Sometimes you have an item that’s a tough sell, sometimes your container arrived 2 weeks after some other seller got theirs and established the market share, sometimes a product has a fault that demands some true entrepreneurial flair to shift. You have to be able to sell and that means selling in the good times and the bad.

Being an entrepreneur is about making sales, Period. I don’t care what you think, your wrong if you think you can be in business and not be able to make sales. Any single thing that generates money is based on sales. You are selling a product, a service, a holiday, you’re a musician, a model, a builder. Whatever you are doing you’re selling something. If you are not good at sales then you’re at quite a disadvantage.

Ok I will admit it, that paragraph is a bit harsh but then I’m afraid sometimes the truth is harsh. Don’t run away and hide if this scares you, I also didn’t like sales when I started.

Back in 2002 I studied architecture at university and I picked up some great core skills from that degree that, although I don’t work as an architect, are extremely useful for what I do in business.  I learnt how to use design based software that I used to develop products such as bicycles I imported from Canada and Taiwan, I learnt how to drink 4 pints of beer at the same time and most importantly I learnt how to sell.

As an architect you are essentially putting forward your design proposal to funders or project managers who will need to approve your submission based on its design merits and environmental impact. In reality there is only so much you can do in terms of design, especially with UK building and planning regulations, the majority of times a contract is awarded a good sales pitch has a lot to do with it.
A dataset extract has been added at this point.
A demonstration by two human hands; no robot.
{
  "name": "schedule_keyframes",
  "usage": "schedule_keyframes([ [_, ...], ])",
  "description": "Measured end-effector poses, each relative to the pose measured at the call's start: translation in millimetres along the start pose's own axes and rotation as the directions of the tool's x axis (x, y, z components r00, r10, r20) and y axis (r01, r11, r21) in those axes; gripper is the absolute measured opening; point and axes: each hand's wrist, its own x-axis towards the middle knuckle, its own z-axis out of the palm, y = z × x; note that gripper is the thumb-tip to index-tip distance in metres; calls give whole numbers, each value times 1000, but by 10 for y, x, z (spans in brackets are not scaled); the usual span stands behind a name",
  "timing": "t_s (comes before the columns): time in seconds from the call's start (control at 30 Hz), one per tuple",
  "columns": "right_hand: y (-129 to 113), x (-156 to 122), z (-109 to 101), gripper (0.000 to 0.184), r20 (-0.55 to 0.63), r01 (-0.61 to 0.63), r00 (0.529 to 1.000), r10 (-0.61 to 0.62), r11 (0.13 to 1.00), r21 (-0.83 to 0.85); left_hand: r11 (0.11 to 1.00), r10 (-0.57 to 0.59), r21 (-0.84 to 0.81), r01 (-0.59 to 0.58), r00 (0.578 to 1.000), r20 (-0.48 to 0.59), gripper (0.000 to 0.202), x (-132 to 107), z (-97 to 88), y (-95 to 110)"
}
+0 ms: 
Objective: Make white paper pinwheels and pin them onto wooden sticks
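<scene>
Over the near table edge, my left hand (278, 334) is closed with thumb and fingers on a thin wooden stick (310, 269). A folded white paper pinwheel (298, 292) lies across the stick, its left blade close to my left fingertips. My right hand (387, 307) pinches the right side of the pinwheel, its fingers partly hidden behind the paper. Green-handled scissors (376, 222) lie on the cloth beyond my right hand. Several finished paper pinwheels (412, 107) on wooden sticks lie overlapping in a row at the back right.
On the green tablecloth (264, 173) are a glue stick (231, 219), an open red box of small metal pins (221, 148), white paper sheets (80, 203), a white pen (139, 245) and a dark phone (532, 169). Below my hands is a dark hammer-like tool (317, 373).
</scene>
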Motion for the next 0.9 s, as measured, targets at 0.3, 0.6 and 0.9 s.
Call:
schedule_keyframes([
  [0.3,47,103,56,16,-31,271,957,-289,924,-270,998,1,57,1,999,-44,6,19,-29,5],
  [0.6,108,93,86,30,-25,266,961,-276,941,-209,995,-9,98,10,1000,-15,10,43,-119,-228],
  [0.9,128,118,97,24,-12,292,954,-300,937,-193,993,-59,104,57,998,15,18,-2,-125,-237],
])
I will be the first to admit it. I had a great time at uni and it will be an experience I will look back on with fondness for the rest of my life. These great times however did impact my design submissions and each time my social life grew, my submission was effected. This meant I had to become good at selling my proposals at the end of project. This happened in critiques where we presented our designs in front of our tutors and the other 70 something students, 30-40% of whom were also hungover. It was intimidating but by god it taught me how to pitch an idea.

Once I had inadvertently discovered how to sell I also inadvertently started my first real business. I had learnt the importance of sales. If I can do it so can you.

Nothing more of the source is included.